Since 2020, the group has worked on developing RNA aptamers. The lab discovered that these molecules can be used to detect aggregates and have the potential to inhibit progressive accumulation of TDP-43. There is potential for two major applications: diagnostics (i.e., identification of aggregates at the early stages) and therapeutics (i.e., intervention on aggregate development) in the context of Amyotrophic Lateral Sclerosis.

===Early contributions===

In 2019, Tartaglia's group discovered that RNA plays a central role in protein assembly. They found that FMR1 mRNA and Xist non-coding RNA are able to trigger the formation of large phase-separated assemblies, while other transcripts such as HSP70 mRNA can prevent the aggregation of specific proteins acting as 'solubilizers'. These observations strongly indicate that RNA-based molecules may be ideal candidates for the stabilisation of proteins in their native conformation by emulating the natural binding partners. The Tartaglia lab found that messenger RNA is a potent solubilizer, blocking the formation of toxic aggregates that are potentially toxic to our organisms.

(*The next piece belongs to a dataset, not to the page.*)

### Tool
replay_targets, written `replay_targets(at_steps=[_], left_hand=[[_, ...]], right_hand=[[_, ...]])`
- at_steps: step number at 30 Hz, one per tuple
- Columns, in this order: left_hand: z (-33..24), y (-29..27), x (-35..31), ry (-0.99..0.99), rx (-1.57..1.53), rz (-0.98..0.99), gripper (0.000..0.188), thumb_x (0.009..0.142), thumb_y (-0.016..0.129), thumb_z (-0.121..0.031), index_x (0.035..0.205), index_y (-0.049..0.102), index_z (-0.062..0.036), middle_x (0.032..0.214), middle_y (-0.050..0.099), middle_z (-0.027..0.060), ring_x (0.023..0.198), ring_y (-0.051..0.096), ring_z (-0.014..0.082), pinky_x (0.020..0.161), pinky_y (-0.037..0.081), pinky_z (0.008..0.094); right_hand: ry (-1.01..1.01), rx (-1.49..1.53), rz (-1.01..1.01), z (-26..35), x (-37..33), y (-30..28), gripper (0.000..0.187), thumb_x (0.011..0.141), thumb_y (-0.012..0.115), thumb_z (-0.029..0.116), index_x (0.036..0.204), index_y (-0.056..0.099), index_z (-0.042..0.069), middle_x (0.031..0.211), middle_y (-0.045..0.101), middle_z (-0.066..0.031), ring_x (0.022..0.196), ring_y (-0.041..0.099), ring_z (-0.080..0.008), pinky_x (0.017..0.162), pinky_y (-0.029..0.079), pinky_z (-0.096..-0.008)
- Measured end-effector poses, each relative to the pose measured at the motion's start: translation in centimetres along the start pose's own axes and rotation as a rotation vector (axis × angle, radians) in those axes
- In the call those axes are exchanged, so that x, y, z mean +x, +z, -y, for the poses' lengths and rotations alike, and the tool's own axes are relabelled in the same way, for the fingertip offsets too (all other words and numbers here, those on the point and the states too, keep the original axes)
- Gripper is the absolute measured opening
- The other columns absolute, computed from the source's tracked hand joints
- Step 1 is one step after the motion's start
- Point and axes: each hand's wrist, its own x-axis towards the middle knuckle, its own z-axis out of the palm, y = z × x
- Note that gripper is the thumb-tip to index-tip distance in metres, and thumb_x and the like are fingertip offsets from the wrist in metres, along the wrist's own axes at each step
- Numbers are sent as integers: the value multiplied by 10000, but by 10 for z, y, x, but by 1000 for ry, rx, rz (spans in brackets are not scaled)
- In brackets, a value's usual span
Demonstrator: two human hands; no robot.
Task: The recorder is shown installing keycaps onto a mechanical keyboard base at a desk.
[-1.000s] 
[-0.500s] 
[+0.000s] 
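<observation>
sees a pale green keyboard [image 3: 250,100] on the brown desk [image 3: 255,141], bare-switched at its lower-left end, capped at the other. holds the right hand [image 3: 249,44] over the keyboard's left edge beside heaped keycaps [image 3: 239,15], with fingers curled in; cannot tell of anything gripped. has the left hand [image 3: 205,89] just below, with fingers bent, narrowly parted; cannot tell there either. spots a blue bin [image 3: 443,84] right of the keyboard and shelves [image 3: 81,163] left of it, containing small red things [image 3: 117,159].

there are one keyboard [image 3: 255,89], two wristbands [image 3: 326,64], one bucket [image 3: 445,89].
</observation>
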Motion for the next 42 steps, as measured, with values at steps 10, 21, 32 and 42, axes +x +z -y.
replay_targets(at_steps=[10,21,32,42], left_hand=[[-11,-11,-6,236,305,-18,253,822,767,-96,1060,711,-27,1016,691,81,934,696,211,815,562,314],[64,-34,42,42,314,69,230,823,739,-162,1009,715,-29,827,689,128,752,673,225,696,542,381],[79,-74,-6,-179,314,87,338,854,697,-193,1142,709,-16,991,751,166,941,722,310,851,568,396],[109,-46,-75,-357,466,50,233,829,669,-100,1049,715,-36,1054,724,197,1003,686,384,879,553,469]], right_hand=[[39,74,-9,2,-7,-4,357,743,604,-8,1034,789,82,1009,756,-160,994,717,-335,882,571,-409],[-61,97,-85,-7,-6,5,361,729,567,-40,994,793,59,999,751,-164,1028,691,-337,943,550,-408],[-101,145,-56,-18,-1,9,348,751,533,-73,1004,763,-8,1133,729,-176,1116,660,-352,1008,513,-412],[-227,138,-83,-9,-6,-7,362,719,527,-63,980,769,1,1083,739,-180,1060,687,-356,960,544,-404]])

====Discovering the interactions of long non-coding RNAs====

In 2011, Tartaglia's group introduced a method to perform large-scale predictions of protein-RNA associations, discovering the interactions of long non-coding RNA. The algorithm, "Fast predictions of RNA and protein interactions and domains at the Center for Genomic Regulation, Barcelona, Catalonia," or "catRAPID," evaluates the interaction propensities of polypeptide and nucleotide chains using their physicochemical properties. The algorithm shows performances comparable to experimental tools.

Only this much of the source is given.